Central defender Kolo Toure insisted after the goalless draw, that was mostly played out in the no-man's land of midfield -- and had just two passable chances, one for City, one for United -- that his team had merely been doing what is required of them if the vital target of a top-four place and a run in the Champions League is to be achieved.
"What we have to do," said the former Arsenal player, who was in the first wave of mega-signings launched by Mancini's predecessor Mark Hughes, "is hold our own with the top teams like Chelsea and United and Arsenal -- and make sure we beat the others."
It sounds plausible enough when you consider City's impressive defeat of Premier League leaders Chelsea back in September, a point against United -- who had won six of the last seven Manchester derbies -- and that in the 3-0 defeat by Arsenal they competed well for most of the game despite being a man down.
But then you also have to consider the greatest imperative of an emerging club with more financial resources than any of their rivals. It is the need to build a level of self-belief that was utterly missing from the great early challenge of the season.
The demeanour of United manager Alex Ferguson was perhaps the most telling commentary of all on the bewildering lack of aggression displayed by City in front of their own fans. Given the pressure that had been building around the match for several weeks -- and the Old Trafford crisis over Wayne Rooney that many believe was at least partly provoked by the interest of City -- Ferguson might, in all the circumstances, have been reasonably pleased with a point.
Yet his face and at least one of his comments suggested something quite different. He said it was always disappointing when his team didn't win. It was surely not too fanciful to pick up the implication that this is especially so when your opponents display so little heart for anything more than sharing the spoils.
Ruud Gullit, who knows a little of the football ambition which is shaped by dynamic work in midfield, also offered a damning insight into the City performance. He pointed out that Yaya Toure, the club's best-rewarded player, had begun to run with a desperate and ultimately futile frequency. It was not Toure's natural game, said Gullit, but maybe he had been stirred by the passivity of all those around him.

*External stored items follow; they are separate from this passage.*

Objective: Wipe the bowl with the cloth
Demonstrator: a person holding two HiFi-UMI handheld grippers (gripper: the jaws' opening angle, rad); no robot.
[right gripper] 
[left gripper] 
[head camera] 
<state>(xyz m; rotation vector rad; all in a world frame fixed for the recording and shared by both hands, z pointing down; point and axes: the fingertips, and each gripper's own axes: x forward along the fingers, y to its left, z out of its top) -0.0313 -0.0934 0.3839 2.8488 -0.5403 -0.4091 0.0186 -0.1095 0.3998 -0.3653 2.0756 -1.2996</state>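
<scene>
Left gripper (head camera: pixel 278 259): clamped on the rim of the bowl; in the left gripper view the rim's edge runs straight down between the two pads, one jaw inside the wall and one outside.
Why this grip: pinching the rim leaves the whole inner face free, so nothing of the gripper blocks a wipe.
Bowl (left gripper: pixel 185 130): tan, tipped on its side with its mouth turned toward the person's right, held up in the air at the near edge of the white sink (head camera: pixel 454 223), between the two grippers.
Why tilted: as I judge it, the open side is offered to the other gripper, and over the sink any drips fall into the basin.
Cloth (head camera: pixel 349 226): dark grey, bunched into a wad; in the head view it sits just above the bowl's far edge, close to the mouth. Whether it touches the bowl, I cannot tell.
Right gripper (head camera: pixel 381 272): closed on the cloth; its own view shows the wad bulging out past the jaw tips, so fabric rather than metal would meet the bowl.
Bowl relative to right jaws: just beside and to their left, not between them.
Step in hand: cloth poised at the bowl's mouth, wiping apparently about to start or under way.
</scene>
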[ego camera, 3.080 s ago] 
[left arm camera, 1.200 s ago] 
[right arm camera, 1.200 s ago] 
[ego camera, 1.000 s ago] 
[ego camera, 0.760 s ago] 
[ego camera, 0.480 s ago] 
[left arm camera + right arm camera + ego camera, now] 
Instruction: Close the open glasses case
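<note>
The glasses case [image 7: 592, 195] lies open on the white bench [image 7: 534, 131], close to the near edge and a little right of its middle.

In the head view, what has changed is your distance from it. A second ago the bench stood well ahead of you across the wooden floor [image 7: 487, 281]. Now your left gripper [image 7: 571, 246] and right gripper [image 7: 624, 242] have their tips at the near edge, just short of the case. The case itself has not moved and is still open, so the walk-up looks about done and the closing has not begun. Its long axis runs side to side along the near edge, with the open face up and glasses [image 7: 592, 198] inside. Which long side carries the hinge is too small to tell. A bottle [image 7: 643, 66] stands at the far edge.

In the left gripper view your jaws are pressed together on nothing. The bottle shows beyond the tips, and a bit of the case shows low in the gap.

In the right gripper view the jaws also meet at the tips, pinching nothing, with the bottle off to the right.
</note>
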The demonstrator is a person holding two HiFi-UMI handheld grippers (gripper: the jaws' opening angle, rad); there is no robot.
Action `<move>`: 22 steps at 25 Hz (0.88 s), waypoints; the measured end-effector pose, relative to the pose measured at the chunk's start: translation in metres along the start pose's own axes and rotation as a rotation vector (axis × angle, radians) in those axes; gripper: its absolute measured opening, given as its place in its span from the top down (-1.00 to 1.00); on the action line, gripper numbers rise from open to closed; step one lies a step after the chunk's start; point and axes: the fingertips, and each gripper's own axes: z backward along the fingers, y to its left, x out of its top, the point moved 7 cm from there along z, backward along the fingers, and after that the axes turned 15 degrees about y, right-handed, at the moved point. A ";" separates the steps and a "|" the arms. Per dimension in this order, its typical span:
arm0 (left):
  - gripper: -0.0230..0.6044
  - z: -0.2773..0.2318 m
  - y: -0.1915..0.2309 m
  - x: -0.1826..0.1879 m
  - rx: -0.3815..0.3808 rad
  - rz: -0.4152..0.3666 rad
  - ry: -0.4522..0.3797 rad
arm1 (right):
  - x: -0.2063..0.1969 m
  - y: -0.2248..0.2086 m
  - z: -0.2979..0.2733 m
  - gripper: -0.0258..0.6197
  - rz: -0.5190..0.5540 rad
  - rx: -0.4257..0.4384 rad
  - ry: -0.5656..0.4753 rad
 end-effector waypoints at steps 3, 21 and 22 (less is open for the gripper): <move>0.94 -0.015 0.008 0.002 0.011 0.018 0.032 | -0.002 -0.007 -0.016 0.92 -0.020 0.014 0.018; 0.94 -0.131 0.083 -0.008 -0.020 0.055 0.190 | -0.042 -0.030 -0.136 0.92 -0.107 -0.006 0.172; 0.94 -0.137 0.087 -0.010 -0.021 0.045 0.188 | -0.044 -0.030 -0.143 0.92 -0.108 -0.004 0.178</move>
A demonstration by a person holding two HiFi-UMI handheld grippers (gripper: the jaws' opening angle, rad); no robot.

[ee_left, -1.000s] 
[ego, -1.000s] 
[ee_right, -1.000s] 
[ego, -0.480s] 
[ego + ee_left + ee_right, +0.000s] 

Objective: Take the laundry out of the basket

And if Toure didn't offer support to the lonely front-man Tevez, who would? David Silva, the talented but somewhat frail Spaniard, and the uninspired James Milner certainly displayed no more than a fleeting appetite for the job.

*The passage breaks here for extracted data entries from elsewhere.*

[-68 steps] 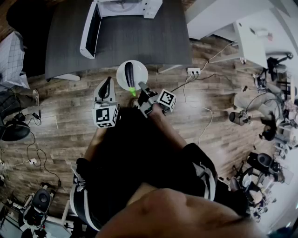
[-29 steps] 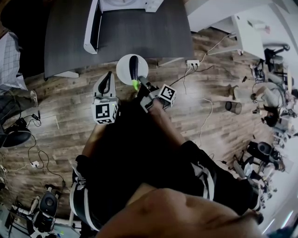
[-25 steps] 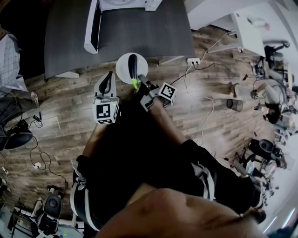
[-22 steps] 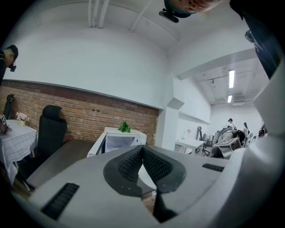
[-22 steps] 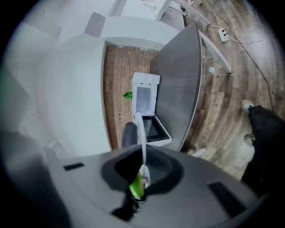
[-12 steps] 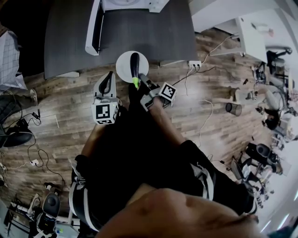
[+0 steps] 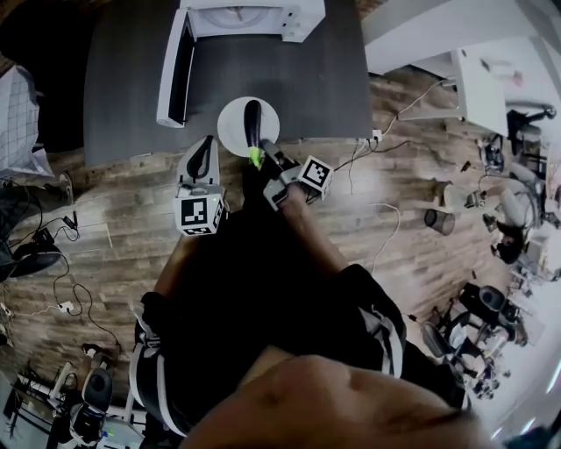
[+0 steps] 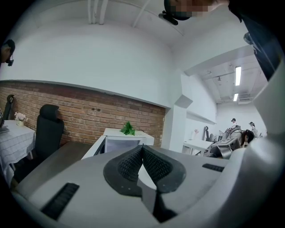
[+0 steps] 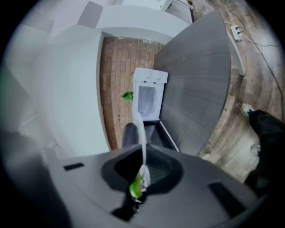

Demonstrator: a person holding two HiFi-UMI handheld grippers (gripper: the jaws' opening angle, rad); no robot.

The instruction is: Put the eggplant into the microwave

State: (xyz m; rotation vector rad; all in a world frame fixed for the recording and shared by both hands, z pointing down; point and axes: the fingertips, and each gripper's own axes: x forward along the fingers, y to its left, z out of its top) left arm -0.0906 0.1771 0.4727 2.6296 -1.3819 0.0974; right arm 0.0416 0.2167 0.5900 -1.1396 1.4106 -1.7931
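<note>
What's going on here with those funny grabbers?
A person has a hand-held gripper in each hand. The right hand-held gripper pinches the rim of a white plate with an eggplant on it, at the near edge of a dark table. The left hand-held gripper is shut and empty. The microwave on the table has its door open; the eggplant isn't inside yet.

path: table bare up to microwave | obstacle: door juts left | cavity: apparently open
</note>
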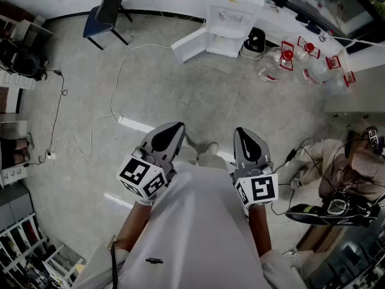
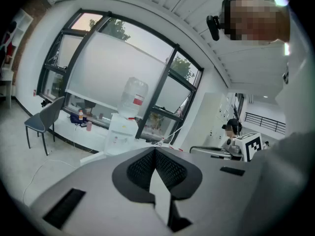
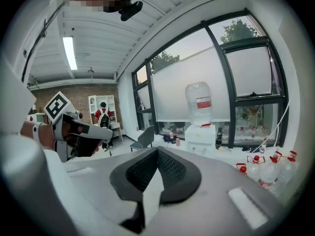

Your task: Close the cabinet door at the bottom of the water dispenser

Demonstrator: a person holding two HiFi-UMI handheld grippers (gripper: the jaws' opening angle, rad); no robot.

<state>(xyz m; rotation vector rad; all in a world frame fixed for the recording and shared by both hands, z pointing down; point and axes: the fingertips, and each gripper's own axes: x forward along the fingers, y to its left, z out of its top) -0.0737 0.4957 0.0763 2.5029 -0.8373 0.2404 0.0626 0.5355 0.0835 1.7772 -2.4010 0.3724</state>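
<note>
Jaws of the left gripper (image 1: 172,131) and of the right gripper (image 1: 243,133) are pressed together, and each gripper's own view shows nothing between them. We hold both grippers close to the body, side by side just above our white shirt (image 1: 192,221), and both point forward. Under them lies the grey floor (image 1: 180,101). On it, toward the left, a thin white cable (image 1: 119,80) lies in loops.

The water dispenser (image 1: 233,11) stands well apart from both grippers, far ahead by the wall and a little to the right. Its cabinet door (image 1: 191,43) at the bottom is open: it stands swung out to the left side of the dispenser, over the floor. The stretch between the grippers and this door is bare floor.

Just right of the dispenser we see a small black object (image 1: 255,41). Further right, several clear water bottles (image 1: 278,62) with red caps lie on the floor. A dark chair (image 1: 108,5) stands well to the left of the dispenser. In the right gripper view, a large bottle (image 3: 198,102) sits upright on top of the dispenser.
</note>
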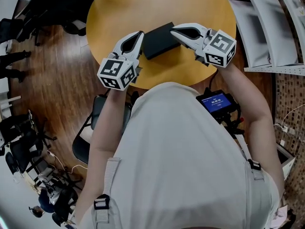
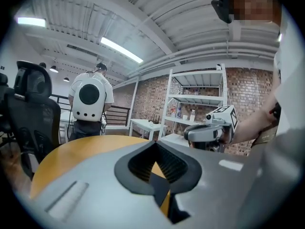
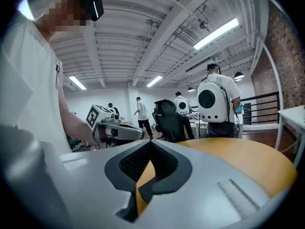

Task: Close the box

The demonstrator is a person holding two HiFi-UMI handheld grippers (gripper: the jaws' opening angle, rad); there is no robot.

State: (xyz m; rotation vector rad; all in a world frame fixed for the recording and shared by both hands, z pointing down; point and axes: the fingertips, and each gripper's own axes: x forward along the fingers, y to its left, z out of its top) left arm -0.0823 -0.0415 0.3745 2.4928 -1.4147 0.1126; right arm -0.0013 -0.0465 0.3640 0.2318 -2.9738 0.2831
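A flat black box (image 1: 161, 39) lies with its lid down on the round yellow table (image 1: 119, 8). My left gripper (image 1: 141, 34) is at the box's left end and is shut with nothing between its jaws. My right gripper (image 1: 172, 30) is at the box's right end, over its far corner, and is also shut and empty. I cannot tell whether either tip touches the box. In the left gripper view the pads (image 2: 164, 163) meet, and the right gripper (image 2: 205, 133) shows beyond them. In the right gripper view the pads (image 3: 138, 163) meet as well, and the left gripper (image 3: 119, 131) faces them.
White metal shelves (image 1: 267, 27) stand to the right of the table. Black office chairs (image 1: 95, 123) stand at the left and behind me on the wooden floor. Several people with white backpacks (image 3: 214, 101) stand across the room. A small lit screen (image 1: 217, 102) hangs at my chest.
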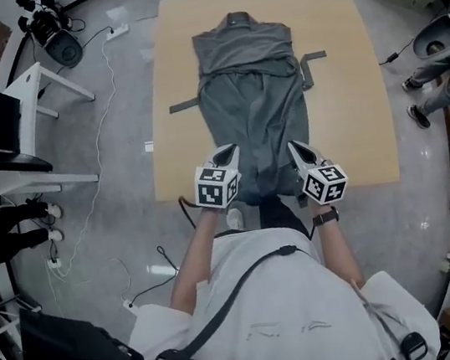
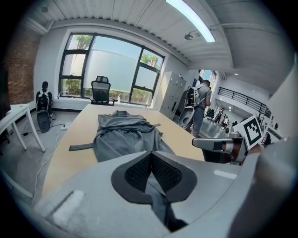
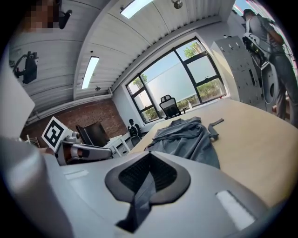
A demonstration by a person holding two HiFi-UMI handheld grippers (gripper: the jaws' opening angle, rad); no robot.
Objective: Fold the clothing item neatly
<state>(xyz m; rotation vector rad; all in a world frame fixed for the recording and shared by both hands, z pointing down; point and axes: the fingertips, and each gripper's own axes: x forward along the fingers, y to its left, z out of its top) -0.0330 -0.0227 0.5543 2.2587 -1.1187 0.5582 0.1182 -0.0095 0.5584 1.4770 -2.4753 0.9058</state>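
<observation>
The robe (image 1: 251,103) lies flat along the table (image 1: 350,113). Its collar (image 1: 235,21) is at the far end and its hem (image 1: 270,183) is at the near edge, right in front of you.

Your left gripper (image 1: 228,154) is squeezed tight on the hem. In the left gripper view a bit of gray cloth is pinched between the pads and hangs down below them. Your right gripper (image 1: 296,150) is the same: closed all the way, with a strip of the gray cloth caught between its pads. The two grippers sit side by side at the near edge, one on each side of the hem.

I think you are at the start of a fold: you have the hem in both grippers and the robe is not folded over yet.

The next move, I think, is to lift the hem and take it toward the collar, so the robe folds in half. Keep both grippers squeezed. Keep them at the same height and the same way apart, so the cloth stays smooth and the edge lands straight.

Watch the belt (image 1: 187,103). Its ends stick out on both sides of the robe, and they may need tucking in.

I see no box, bag or basket on the table, so there is nothing to tell about those.
</observation>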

One argument in defence of Mancini is that he cannot be expected to deliver championship contenders in one and a half seasons, that even with his resources there is inevitably a process of trial and error.
No doubt it is true, but the weight of criticism this week is not to do with the pace of a work in progress. It is about the concept and the priorities of the work.
The brutal truth is that City stepped back from their most immediate and important challenge. They announced that they were happy to take what they could from neighbours who had rarely looked less mighty. Mancini said it was a mark of progress. Back in Abu Dhabi, the Sheikh may just feel the need for a little more convincing.